The mysterious disappearance of aviator Amelia Earhart has always fascinated us. She was bold and brave, a risk taker. The first female aviator to fly solo across the Atlantic Ocean. And on July 2, 1937, she boarded her plane with navigator Fred Noonan, intending to fly around the globe. She was never seen again.
Under their category of Weird News, the Huffington Post noted a new book proposes that Earhart was spying on the Japanese for the United States. It reports that she was shot down, taken as a prisoner of war, and then released at the end of the war. Strangely it purports that she lived until 1982 under the name of Irene Craigmile Bolam.
I wondered about this new look at the history of Earhart. Is it good or bad for her reputation?
As an informal scholar of Ancient Rome, I’ve always been suspicious of who writes history. The ancient Roman writers, all male, wrote about women as an exercise of teaching others a lesson. Women whom they thought were “good” were exonerated and women who they were thought were “bad” were disparaged.

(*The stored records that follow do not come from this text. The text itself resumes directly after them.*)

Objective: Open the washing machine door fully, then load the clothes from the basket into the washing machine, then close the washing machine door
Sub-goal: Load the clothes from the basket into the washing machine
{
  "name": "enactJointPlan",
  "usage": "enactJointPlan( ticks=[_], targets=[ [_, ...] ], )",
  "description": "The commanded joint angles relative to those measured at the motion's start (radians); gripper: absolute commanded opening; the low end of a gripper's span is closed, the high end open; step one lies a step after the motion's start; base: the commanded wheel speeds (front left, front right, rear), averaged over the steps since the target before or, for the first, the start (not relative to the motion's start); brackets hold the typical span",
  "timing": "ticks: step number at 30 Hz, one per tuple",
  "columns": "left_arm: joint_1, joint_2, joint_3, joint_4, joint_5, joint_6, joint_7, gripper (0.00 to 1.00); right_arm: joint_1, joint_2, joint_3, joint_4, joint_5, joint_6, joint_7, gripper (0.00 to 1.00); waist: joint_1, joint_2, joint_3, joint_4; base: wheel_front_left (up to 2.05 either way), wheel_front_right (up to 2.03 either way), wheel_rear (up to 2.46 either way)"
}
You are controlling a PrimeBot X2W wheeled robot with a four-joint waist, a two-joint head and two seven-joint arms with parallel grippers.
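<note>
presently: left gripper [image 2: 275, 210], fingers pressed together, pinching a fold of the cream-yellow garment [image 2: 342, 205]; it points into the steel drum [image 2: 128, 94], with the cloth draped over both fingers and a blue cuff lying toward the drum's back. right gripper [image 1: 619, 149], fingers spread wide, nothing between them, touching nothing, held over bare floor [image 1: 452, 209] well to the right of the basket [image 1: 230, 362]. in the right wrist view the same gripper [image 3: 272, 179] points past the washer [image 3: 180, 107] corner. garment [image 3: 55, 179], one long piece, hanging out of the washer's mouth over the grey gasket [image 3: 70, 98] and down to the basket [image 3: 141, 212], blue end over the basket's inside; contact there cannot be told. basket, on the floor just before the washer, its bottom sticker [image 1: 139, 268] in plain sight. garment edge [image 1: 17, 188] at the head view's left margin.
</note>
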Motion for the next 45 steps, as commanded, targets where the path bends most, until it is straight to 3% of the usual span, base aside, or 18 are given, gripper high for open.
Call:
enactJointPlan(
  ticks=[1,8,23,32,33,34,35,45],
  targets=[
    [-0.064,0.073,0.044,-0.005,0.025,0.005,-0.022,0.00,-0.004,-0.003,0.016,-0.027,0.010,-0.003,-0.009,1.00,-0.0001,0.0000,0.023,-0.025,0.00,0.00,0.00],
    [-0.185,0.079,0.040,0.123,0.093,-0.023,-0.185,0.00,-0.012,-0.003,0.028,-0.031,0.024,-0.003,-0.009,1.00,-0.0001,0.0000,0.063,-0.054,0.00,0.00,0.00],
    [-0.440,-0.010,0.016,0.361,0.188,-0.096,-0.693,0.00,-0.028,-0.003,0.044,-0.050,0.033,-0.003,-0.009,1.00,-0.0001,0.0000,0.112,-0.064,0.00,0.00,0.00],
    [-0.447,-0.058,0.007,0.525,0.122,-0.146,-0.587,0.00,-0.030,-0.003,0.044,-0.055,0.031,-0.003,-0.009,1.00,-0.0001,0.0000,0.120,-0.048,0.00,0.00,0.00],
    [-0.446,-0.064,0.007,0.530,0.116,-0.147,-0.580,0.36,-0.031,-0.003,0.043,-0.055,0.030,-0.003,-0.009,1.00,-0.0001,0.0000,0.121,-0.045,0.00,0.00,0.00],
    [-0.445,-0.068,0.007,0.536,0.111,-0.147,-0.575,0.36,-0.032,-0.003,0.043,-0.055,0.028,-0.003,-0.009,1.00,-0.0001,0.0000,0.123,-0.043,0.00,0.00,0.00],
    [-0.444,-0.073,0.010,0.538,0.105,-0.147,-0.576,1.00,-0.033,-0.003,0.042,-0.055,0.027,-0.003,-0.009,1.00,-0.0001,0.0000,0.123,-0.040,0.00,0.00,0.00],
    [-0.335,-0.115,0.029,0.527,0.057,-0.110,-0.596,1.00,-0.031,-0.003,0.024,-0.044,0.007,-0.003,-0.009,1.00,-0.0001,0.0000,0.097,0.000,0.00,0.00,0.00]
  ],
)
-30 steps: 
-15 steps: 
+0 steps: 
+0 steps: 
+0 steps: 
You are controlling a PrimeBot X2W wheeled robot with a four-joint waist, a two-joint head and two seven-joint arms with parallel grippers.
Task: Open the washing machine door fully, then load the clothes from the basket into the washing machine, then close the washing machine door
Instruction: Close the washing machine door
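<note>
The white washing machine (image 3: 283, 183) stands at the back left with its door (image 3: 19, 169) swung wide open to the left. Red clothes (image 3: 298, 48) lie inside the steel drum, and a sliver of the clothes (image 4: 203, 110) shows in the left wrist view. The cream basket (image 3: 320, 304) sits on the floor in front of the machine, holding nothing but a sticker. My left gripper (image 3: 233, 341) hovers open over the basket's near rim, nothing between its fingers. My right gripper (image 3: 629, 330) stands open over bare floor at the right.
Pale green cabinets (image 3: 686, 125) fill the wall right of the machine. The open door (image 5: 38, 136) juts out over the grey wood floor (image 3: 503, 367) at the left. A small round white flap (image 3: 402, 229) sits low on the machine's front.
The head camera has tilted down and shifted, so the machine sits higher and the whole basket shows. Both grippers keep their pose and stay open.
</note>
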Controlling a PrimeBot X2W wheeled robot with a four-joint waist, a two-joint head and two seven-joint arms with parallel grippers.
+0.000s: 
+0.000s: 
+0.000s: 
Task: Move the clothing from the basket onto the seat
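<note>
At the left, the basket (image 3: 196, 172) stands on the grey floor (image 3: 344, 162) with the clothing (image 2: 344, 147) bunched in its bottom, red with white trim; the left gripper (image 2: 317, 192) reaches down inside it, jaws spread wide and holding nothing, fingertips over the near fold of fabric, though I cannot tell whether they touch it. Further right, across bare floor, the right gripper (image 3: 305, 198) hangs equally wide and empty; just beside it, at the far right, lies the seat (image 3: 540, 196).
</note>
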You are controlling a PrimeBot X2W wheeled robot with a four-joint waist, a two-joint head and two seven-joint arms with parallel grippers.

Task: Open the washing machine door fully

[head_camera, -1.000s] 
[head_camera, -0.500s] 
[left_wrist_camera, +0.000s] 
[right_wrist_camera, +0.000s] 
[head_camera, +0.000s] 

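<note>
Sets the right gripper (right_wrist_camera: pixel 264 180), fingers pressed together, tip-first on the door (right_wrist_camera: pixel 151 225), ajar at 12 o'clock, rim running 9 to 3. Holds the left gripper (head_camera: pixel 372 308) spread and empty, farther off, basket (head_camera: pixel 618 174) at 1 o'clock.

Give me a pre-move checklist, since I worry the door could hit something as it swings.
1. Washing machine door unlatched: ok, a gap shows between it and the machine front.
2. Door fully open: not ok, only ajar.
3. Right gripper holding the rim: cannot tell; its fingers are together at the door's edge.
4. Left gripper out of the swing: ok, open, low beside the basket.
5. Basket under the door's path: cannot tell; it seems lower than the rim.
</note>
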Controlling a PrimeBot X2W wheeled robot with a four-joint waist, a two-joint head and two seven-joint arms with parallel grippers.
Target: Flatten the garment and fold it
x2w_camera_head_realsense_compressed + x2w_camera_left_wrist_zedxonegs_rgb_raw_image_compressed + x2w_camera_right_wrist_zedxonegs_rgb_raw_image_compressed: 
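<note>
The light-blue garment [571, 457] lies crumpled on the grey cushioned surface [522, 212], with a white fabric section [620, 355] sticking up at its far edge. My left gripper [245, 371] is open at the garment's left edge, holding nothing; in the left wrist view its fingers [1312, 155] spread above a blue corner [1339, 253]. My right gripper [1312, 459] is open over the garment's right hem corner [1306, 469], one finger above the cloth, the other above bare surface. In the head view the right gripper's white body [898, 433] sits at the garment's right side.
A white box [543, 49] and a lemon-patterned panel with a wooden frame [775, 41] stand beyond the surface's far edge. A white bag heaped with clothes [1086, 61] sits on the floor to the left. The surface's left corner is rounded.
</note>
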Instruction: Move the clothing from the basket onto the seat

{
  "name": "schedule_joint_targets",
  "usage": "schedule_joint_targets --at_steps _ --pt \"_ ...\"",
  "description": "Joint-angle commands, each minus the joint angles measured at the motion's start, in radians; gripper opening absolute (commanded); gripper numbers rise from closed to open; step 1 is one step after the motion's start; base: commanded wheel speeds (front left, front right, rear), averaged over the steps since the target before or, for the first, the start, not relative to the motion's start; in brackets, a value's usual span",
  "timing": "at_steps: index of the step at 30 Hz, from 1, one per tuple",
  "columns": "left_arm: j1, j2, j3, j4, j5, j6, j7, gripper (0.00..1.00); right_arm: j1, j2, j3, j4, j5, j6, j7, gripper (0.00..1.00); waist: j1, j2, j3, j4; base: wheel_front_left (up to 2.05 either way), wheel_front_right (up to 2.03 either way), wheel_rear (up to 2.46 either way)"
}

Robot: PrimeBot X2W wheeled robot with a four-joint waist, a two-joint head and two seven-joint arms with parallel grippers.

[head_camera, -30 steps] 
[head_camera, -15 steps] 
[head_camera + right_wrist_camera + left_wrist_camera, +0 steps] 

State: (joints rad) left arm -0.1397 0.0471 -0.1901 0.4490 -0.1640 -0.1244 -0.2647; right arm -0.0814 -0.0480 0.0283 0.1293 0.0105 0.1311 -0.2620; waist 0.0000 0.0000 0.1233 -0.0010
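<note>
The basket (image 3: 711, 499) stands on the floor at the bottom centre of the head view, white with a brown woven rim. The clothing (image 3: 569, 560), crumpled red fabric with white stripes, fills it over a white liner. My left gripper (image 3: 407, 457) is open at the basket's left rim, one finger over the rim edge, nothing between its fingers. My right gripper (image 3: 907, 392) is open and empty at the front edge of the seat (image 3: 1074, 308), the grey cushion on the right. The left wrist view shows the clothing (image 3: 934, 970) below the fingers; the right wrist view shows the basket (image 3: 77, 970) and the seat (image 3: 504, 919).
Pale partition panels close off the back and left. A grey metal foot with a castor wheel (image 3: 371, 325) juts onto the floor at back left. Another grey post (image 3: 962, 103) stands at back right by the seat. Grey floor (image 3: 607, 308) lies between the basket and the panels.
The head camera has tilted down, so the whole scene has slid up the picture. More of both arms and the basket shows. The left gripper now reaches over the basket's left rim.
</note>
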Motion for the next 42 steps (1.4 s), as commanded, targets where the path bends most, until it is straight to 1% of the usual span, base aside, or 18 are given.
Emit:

Today scholars are taking another look at Ancient Rome, and now they see women in a more balanced way.
Is this new theory good for Earhart and her reputation?
If Earhart served as a spy (and although there is apparently no documentation that supports this theory), I can understand it. The world was ramping up to war in 1937, and China and Japan were already fighting. Certainly someone with Earhart’s ability could gather information for the United States.
If Earhart was captured by the Japanese and survived as a prisoner-of-war, then she had strength and fortitude and luck. I would admire her for all of those things.
I cannot understand why she would assume another name and live the rest of her life incognito. It’s almost as if being a risk-taking aviator was not who she was. That she would give up doing all the bold things she once did, as if they weren’t part of who she was. It would suggest that she was somehow “broken.”
It doesn’t make sense to me. And it doesn’t help her reputation.